WHAT YOU HAVE TO DO —
Your answer must be the full listing, reproduced exactly.

DATA BELOW —

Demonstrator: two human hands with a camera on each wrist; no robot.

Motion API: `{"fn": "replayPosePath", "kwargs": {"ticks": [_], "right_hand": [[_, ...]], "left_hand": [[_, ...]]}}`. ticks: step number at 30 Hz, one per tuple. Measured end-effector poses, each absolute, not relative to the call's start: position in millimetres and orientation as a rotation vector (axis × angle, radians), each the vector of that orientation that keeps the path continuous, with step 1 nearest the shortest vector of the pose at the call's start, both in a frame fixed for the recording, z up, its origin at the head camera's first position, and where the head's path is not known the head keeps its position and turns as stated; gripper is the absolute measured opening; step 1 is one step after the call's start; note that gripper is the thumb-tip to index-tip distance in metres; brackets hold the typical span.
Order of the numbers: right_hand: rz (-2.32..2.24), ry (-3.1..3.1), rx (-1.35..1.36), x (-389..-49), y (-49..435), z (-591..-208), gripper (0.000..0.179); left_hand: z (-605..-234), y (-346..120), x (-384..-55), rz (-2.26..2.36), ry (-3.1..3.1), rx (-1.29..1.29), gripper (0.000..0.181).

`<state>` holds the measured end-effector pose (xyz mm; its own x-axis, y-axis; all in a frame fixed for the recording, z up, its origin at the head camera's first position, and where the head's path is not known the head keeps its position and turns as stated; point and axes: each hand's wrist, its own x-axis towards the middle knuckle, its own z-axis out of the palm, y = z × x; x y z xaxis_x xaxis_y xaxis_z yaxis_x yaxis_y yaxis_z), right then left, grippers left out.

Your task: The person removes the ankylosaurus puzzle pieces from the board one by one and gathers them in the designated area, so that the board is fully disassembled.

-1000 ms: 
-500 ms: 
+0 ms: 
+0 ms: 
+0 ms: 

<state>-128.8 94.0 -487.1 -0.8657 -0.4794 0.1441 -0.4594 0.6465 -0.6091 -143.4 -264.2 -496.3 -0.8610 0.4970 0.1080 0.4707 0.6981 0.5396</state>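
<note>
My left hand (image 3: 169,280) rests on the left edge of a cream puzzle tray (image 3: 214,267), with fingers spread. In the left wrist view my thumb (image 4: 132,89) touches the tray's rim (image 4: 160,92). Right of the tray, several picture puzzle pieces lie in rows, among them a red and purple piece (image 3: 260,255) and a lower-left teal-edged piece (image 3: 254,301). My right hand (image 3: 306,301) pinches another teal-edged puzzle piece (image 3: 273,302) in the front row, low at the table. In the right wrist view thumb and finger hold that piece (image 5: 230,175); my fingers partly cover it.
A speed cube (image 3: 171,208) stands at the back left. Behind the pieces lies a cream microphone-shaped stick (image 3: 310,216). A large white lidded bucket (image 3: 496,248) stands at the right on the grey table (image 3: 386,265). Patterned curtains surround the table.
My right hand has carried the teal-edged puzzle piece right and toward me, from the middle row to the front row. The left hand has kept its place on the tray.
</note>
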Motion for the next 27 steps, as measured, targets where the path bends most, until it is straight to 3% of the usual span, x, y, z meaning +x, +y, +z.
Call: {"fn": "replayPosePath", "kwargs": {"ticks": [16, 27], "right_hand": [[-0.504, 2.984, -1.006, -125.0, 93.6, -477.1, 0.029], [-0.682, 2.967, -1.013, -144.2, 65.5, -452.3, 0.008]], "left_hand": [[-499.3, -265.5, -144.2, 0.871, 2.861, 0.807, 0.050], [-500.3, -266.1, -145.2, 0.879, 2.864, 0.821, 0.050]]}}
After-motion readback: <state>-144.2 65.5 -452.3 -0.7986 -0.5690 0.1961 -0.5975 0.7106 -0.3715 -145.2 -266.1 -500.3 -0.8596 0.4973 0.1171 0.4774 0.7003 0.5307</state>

REPLY —
Demonstrator: two human hands with a camera on each wrist; no robot.

Motion API: `{"fn": "replayPosePath", "kwargs": {"ticks": [_], "right_hand": [[_, ...]], "left_hand": [[_, ...]]}}`. ticks: step number at 30 Hz, one per tuple. Measured end-effector poses, each absolute, not relative to the call's start: position in millimetres and orientation as a rotation vector (axis × angle, radians), each the vector of that orientation that keeps the path continuous, with step 1 nearest the shortest vector of the pose at the call's start, both in a frame fixed for the recording, z up, its origin at the head camera's first position, and where the head's path is not known the head keeps its position and turns as stated; gripper is the absolute measured opening; step 1 is one step after the call's start; note that gripper is the thumb-tip to index-tip distance in metres; brackets hold the typical span.
Order of the numbers: right_hand: rz (-2.32..2.24), ry (-3.1..3.1), rx (-1.35..1.36), x (-389..-49), y (-49..435), z (-591..-208), gripper (0.000..0.179); left_hand: z (-605..-234), y (-346..120), x (-384..-55), rz (-2.26..2.36), ry (-3.1..3.1), rx (-1.29..1.29), gripper (0.000..0.181).

`<state>` holds the measured end-effector pose (xyz mm; its own x-axis, y-axis; all in a frame fixed for the recording, z up, its origin at the head camera's first position, and where the head's path is not known the head keeps its position and turns as stated; point and axes: each hand's wrist, its own x-axis towards the middle knuckle, its own z-axis out of the palm, y = z × x; x y z xaxis_x xaxis_y xaxis_z yaxis_x yaxis_y yaxis_z), right then left, grippers left out.

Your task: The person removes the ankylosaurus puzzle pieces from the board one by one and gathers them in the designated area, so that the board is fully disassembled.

-1000 ms: 
-500 ms: 
+0 ms: 
+0 ms: 
+0 ms: 

<state>-128.8 94.0 -487.1 -0.8657 -0.4794 0.1441 -0.4594 0.6465 -0.6091 -143.4 -264.2 -496.3 -0.8610 0.4970 0.1080 0.4707 0.6981 0.5396</state>
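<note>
My left hand (image 3: 169,280) rests on the left edge of a cream puzzle tray (image 3: 214,267), with fingers spread. In the left wrist view my thumb (image 4: 132,89) touches the tray's rim (image 4: 160,92). Right of the tray, several picture puzzle pieces lie in rows, among them a red and purple piece (image 3: 260,255) and a lower-left teal-edged piece (image 3: 254,301). My right hand (image 3: 306,301) pinches another teal-edged puzzle piece (image 3: 273,302) in the front row, low at the table. In the right wrist view thumb and finger hold that piece (image 5: 230,175); my fingers partly cover it.
A speed cube (image 3: 171,208) stands at the back left. Behind the pieces lies a cream microphone-shaped stick (image 3: 310,216). A large white lidded bucket (image 3: 496,248) stands at the right on the grey table (image 3: 386,265). Patterned curtains surround the table.
My right hand has carried the teal-edged puzzle piece right and toward me, from the middle row to the front row. The left hand has kept its place on the tray.
</note>
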Motion for the next 27 steps, as measured, targets where the path bends most, until it is straight to 3% of the usual span, x, y, z meaning +x, +y, +z.
Call: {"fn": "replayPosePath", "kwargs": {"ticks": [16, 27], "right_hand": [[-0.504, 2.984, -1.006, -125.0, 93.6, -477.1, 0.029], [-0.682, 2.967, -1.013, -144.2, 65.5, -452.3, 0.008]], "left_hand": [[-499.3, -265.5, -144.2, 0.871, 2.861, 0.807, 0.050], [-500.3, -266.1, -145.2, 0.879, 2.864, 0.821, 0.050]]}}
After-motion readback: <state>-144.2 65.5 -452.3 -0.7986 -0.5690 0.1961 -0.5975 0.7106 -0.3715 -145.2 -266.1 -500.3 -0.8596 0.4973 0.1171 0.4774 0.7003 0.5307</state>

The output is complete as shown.